Best solutions for work memory ?

Hi,

To avoid doing a XY Problem.

My problem:
I have a kernel that needs some memory to work. But the size of this memory depends on parameters determined during running time. My grids are 3D and my blocks are 2D.
How can I do it? What is the best solution?

First idea:
I simply thought to make a dynamic allocation in the kernel. But doing memory allocation (malloc) and memory free requires a lot of time.

Other idea:
To do a memory allocation of all the memory that will be required by every core.
But with this solution, I have no idea on how to know the physical core id in the kernel.

Does someone have any other (or better) idea?

Thank in avance

“But the size of this memory depends on parameters determined during running time”

meaning what exactly?
what is the variance of the parameters, and what do the parameters depend on?
to what extent can the parameters be known in advance, and at what point are the parameters fully resolved?

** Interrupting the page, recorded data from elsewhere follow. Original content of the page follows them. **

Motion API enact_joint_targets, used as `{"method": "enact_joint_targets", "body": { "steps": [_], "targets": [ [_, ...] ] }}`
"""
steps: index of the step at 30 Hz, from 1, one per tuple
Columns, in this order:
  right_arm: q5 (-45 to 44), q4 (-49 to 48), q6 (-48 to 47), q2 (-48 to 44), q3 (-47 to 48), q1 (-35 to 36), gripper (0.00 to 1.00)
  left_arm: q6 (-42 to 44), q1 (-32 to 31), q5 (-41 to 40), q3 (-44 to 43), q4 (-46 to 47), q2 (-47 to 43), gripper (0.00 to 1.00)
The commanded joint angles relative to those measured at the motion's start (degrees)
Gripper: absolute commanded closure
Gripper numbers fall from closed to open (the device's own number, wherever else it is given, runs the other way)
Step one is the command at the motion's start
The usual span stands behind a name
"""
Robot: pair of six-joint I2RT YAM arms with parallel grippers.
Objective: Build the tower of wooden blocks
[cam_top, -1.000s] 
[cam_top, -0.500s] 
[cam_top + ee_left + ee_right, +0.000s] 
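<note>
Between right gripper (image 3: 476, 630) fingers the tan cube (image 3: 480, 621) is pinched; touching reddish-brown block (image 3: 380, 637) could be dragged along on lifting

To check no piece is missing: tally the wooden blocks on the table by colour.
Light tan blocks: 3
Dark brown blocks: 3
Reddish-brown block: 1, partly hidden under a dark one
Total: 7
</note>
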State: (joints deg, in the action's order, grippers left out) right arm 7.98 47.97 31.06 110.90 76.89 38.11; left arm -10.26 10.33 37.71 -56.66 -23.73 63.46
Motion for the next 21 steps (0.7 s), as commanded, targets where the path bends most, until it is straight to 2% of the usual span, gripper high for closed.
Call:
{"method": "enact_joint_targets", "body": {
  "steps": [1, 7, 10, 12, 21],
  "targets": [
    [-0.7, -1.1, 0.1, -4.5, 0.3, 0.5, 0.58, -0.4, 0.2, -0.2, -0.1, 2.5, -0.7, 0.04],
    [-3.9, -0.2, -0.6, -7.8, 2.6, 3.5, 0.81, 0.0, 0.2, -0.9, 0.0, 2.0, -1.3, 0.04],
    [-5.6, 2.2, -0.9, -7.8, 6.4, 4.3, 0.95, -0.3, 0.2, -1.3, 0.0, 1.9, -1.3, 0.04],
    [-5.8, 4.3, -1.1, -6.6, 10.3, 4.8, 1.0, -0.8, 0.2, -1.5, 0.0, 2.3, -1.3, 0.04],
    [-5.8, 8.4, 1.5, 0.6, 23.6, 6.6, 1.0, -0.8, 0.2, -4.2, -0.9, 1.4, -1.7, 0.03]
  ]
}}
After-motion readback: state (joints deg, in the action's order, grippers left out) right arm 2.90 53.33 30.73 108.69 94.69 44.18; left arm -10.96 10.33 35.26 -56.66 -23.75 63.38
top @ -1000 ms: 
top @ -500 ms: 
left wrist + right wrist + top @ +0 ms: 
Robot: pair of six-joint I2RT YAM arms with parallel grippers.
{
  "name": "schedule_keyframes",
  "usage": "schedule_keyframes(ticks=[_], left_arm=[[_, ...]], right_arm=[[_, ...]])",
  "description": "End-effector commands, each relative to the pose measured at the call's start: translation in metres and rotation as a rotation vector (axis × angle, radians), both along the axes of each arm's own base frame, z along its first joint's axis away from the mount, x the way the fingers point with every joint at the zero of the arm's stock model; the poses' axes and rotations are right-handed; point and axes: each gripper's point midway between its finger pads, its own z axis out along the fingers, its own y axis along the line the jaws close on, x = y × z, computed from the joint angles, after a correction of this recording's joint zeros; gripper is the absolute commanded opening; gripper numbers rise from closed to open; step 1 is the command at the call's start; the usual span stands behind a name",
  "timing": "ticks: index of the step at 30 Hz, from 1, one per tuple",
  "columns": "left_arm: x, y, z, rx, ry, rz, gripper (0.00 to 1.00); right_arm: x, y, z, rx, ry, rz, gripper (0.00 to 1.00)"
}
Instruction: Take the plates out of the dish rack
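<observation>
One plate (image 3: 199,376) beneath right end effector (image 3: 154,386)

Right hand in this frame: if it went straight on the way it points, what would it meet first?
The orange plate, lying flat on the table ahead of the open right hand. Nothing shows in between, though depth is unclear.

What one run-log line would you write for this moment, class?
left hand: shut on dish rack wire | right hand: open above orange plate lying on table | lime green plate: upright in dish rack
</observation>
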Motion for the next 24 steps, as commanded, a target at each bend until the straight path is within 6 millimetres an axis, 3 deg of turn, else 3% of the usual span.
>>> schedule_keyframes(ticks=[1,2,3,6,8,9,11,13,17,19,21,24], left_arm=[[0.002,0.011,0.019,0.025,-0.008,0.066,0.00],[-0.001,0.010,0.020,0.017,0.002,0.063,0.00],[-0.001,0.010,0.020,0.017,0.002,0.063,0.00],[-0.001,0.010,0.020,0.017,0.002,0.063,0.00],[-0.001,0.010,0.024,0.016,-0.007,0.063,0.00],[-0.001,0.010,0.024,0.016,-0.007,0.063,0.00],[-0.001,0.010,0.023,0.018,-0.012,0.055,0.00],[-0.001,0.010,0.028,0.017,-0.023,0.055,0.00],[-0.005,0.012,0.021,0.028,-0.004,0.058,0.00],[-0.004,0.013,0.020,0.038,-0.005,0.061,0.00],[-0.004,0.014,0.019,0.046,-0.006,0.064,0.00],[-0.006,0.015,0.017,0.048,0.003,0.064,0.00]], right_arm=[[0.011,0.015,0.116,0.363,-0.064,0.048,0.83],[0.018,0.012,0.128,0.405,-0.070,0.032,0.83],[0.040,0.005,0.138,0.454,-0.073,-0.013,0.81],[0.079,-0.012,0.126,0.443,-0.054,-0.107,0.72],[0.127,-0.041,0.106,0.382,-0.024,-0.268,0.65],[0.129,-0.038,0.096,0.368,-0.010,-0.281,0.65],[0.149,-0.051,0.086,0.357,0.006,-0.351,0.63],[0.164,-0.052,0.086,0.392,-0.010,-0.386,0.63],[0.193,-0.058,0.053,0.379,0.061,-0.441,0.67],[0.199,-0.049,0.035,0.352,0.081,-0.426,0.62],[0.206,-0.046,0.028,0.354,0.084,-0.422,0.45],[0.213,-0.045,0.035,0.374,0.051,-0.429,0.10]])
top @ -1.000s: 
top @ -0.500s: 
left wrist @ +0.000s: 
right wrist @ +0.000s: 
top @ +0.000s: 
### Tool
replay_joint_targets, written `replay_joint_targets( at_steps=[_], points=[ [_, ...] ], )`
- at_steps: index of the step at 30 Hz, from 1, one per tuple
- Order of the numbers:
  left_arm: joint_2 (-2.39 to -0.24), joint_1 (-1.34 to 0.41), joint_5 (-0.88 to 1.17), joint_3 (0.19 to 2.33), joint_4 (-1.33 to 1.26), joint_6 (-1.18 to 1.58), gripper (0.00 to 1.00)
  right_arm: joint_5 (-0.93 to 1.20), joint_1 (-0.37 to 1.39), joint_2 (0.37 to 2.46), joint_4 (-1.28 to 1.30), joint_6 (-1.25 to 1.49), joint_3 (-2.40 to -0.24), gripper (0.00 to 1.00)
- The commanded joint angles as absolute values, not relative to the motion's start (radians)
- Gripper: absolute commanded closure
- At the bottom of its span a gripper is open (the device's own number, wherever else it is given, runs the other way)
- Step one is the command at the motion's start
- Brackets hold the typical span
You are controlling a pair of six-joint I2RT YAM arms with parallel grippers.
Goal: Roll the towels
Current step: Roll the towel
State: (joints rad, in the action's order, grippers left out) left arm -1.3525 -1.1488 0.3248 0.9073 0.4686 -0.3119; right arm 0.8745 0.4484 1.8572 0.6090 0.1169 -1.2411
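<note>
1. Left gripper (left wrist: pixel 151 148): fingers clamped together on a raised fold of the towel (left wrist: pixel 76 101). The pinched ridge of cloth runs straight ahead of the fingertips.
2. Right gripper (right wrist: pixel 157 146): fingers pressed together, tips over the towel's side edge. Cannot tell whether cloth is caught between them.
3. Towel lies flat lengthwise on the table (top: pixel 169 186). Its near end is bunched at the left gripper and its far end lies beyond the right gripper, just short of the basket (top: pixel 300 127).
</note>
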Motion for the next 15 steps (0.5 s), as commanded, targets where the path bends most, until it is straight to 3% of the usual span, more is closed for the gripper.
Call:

“To do a memory allocation of all the memory that will be required by every core.
But with this solution, I have no idea on how to know the physical core id in the kernel.”

a core being…?

Size of the memory for each kernel is x*y, with x<=w (width) and y <= h (height). The problem is that the size (x,y) are determined by each kernel. In fact, each kernel works on an specific sub-image.

What I mean by allocating the whole memory is an allocation of w*h for each kernel.

But with this solution, the problem is that w and h depend on the loaded image.

So we can only determine h and w after loading the picture and before having launch the CUDA code.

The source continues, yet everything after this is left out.